START EXTRACTED MATERIAL

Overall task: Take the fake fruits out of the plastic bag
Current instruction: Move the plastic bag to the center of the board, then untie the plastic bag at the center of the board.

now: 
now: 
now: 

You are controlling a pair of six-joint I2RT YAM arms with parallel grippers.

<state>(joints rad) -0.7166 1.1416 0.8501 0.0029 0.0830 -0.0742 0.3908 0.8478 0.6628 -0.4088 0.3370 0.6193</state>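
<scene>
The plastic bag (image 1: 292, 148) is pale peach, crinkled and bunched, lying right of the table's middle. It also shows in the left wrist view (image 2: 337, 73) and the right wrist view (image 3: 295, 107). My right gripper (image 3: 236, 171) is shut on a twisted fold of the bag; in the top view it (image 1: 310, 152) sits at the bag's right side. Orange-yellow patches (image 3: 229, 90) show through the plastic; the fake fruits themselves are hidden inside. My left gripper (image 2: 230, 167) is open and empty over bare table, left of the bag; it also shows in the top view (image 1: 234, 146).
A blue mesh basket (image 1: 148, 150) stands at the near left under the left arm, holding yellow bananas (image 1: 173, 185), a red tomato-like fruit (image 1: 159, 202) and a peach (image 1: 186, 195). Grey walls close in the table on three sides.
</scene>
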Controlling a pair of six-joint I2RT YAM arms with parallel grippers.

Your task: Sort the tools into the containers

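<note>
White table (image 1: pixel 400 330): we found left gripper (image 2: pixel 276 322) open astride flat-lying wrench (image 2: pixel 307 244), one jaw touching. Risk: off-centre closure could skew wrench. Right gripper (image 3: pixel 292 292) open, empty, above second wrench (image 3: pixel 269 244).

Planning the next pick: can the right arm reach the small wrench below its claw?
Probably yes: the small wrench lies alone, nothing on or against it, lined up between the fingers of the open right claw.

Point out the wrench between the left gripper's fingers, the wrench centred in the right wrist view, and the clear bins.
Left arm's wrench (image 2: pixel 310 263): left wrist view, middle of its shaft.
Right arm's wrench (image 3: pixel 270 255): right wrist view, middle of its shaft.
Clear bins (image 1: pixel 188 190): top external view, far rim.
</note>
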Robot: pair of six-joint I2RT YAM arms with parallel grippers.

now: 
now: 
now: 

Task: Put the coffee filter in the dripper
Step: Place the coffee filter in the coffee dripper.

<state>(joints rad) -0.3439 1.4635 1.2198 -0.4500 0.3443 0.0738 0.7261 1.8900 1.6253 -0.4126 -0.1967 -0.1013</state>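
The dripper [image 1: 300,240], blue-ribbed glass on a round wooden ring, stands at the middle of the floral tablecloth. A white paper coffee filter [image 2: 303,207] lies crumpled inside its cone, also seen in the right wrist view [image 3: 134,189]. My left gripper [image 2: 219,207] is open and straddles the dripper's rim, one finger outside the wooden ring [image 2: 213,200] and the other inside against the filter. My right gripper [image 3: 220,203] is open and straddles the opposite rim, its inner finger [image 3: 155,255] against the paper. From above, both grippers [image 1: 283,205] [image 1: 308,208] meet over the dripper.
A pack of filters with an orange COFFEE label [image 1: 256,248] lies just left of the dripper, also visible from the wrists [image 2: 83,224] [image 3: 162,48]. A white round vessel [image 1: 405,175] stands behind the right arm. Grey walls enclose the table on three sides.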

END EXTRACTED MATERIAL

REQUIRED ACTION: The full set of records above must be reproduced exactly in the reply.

SOLUTION FOR THIS PROBLEM:
Overall task: Take the fake fruits out of the plastic bag
Current instruction: Move the plastic bag to the center of the board, then untie the plastic bag at the center of the board.

now: 
now: 
now: 

You are controlling a pair of six-joint I2RT YAM arms with parallel grippers.

<state>(joints rad) -0.7166 1.1416 0.8501 0.0029 0.0830 -0.0742 0.3908 0.8478 0.6628 -0.4088 0.3370 0.6193</state>
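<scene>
The plastic bag (image 1: 292, 148) is pale peach, crinkled and bunched, lying right of the table's middle. It also shows in the left wrist view (image 2: 337, 73) and the right wrist view (image 3: 295, 107). My right gripper (image 3: 236, 171) is shut on a twisted fold of the bag; in the top view it (image 1: 310, 152) sits at the bag's right side. Orange-yellow patches (image 3: 229, 90) show through the plastic; the fake fruits themselves are hidden inside. My left gripper (image 2: 230, 167) is open and empty over bare table, left of the bag; it also shows in the top view (image 1: 234, 146).
A blue mesh basket (image 1: 148, 150) stands at the near left under the left arm, holding yellow bananas (image 1: 173, 185), a red tomato-like fruit (image 1: 159, 202) and a peach (image 1: 186, 195). Grey walls close in the table on three sides.
</scene>
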Controlling a pair of six-joint I2RT YAM arms with parallel grippers.

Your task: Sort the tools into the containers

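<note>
White table (image 1: pixel 400 330): we found left gripper (image 2: pixel 276 322) open astride flat-lying wrench (image 2: pixel 307 244), one jaw touching. Risk: off-centre closure could skew wrench. Right gripper (image 3: pixel 292 292) open, empty, above second wrench (image 3: pixel 269 244).

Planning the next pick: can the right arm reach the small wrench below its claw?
Probably yes: the small wrench lies alone, nothing on or against it, lined up between the fingers of the open right claw.

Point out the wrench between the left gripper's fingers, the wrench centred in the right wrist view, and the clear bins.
Left arm's wrench (image 2: pixel 310 263): left wrist view, middle of its shaft.
Right arm's wrench (image 3: pixel 270 255): right wrist view, middle of its shaft.
Clear bins (image 1: pixel 188 190): top external view, far rim.
</note>
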Robot: pair of six-joint I2RT YAM arms with parallel grippers.

now: 
now: 
now: 

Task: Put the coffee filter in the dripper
Step: Place the coffee filter in the coffee dripper.

<state>(joints rad) -0.3439 1.4635 1.2198 -0.4500 0.3443 0.0738 0.7261 1.8900 1.6253 -0.4126 -0.1967 -0.1013</state>
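The dripper [image 1: 300,240], blue-ribbed glass on a round wooden ring, stands at the middle of the floral tablecloth. A white paper coffee filter [image 2: 303,207] lies crumpled inside its cone, also seen in the right wrist view [image 3: 134,189]. My left gripper [image 2: 219,207] is open and straddles the dripper's rim, one finger outside the wooden ring [image 2: 213,200] and the other inside against the filter. My right gripper [image 3: 220,203] is open and straddles the opposite rim, its inner finger [image 3: 155,255] against the paper. From above, both grippers [image 1: 283,205] [image 1: 308,208] meet over the dripper.
A pack of filters with an orange COFFEE label [image 1: 256,248] lies just left of the dripper, also visible from the wrists [image 2: 83,224] [image 3: 162,48]. A white round vessel [image 1: 405,175] stands behind the right arm. Grey walls enclose the table on three sides.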

No additional output will be given.